→ **What the task asks**
With the pictures omitted, transcribe each line below exactly as it is.
* * *
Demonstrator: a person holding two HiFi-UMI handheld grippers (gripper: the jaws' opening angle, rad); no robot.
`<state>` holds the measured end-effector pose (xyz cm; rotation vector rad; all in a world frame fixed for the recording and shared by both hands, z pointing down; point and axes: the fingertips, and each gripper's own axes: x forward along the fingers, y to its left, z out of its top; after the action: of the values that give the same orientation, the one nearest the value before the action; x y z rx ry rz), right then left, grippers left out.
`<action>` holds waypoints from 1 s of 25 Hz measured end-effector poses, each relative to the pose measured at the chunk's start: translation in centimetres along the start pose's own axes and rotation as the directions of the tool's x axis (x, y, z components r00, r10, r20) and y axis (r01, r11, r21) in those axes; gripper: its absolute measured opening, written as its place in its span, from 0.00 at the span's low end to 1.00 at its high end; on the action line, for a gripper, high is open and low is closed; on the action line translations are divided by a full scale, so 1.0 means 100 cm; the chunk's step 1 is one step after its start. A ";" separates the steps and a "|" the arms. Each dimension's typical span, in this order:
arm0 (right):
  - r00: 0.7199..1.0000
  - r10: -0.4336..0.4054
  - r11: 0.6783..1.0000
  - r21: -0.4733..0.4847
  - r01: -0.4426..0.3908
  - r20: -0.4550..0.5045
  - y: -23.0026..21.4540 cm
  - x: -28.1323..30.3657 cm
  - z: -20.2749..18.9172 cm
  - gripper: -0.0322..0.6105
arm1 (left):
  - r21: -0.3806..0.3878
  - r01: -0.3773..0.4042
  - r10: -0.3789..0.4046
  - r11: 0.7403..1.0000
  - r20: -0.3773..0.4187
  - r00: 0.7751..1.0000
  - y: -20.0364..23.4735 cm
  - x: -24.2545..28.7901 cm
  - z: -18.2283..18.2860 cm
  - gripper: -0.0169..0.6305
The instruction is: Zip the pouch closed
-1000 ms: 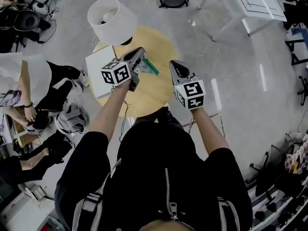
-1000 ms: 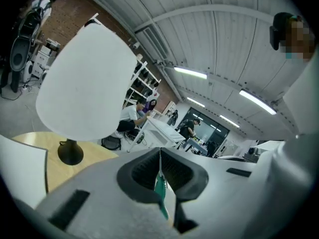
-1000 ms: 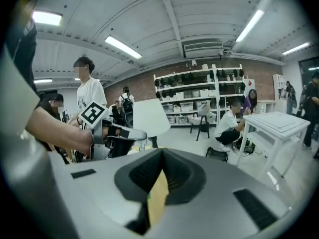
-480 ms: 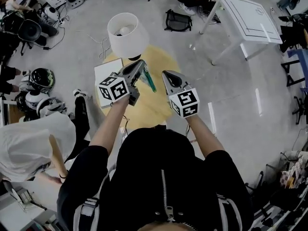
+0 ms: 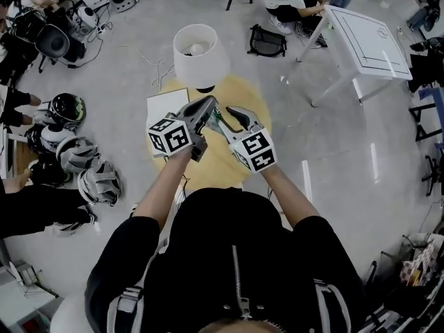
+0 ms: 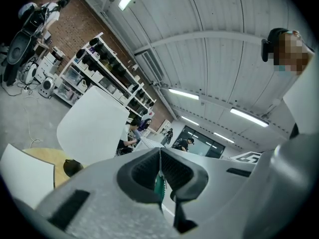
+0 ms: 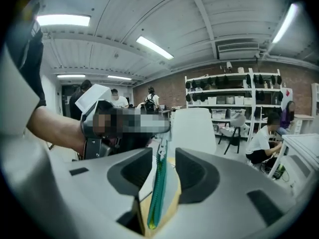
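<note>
While the left gripper (image 6: 160, 158) pinches one end of the flat pale pouch with green zipper (image 7: 158, 193) above the round yellow table (image 5: 220, 164), the right gripper (image 7: 163, 158), jaws just opened wide, straddles the zipper ungripped; zipping apparently all remains.

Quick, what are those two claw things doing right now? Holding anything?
Left gripper: closed on the pouch, at its zipper edge.
Right gripper: open, jaws just opened; the pouch stands between them, not pinched.

Round table (image 5: 216, 175): lamp (image 5: 200, 55), perhaps paper (image 5: 165, 107)
</note>
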<state>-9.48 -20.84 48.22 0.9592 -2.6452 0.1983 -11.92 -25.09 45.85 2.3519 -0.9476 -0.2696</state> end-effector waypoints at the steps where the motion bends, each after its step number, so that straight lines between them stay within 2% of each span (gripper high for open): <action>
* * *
→ **Solution to this task**
Demonstrator: a person holding two HiFi-UMI handheld grippers (gripper: the jaws' opening angle, rad); no robot.
`<state>` holds the measured end-effector pose (xyz cm; rotation vector rad; all in a world frame fixed for the recording and shared by both hands, z pointing down; point and axes: the fingertips, and each gripper's own axes: x forward along the fingers, y to its left, z out of its top; after the action: of the values that give the same orientation, the one nearest the value before the action; x y z rx ry rz), right then left, grippers left out.
`<action>` holds waypoints from 1 s of 25 Hz measured end-effector poses, each relative to the pose measured at the chunk's start: translation in centimetres along the start pose's own axes and rotation as the directions of the tool's x axis (x, y, z components r00, r10, r20) and y axis (r01, r11, r21) in those axes; gripper: its absolute measured opening, written as its place in its span, from 0.00 at the span's low end to 1.00 at its high end; on the action line, for a gripper, high is open and low is closed; on the action line translations are divided by a full scale, so 1.0 means 100 cm; the chunk's step 1 is one step after its start. A ";" separates the steps and a "|" the arms. Each dimension's typical span, in this order:
arm0 (right):
  - r00: 0.7199..1.0000
  - r10: -0.4336..0.4054
  - r11: 0.6783..1.0000
  - r21: -0.4733..0.4847
  - r01: -0.4426..0.3908
  - r20: -0.4550..0.5045
  - y: -23.0026..21.4540 cm
  - x: -28.1323..30.3657 cm
  - z: -20.2749..18.9172 cm
  - gripper: -0.0322..0.6105
arm1 (left):
  - r21: -0.3806..0.3878
  - r01: -0.3773..0.4042
  - r10: -0.3789..0.4046
  - r11: 0.7403..1.0000
  - r20: -0.3773..0.4187
  - r00: 0.7751..1.0000
  - y: -20.0364..23.4735 cm
  - x: -24.2545..28.7901 cm
  - z: -18.2283..18.2860 cm
  - gripper: -0.0169..0.6305
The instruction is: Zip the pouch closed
-1000 ms: 
-1000 ms: 
-1000 ms: 
-480 ms: 
+0 ms: 
+0 ms: 
+0 ms: 
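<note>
While the left gripper (image 6: 160, 158) pinches one end of the flat pale pouch with green zipper (image 7: 158, 193) above the round yellow table (image 5: 220, 164), the right gripper (image 7: 163, 158), jaws just opened wide, straddles the zipper ungripped; zipping apparently all remains.

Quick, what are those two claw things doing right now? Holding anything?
Left gripper: closed on the pouch, at its zipper edge.
Right gripper: open, jaws just opened; the pouch stands between them, not pinched.

Round table (image 5: 216, 175): lamp (image 5: 200, 55), perhaps paper (image 5: 165, 107)
</note>
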<state>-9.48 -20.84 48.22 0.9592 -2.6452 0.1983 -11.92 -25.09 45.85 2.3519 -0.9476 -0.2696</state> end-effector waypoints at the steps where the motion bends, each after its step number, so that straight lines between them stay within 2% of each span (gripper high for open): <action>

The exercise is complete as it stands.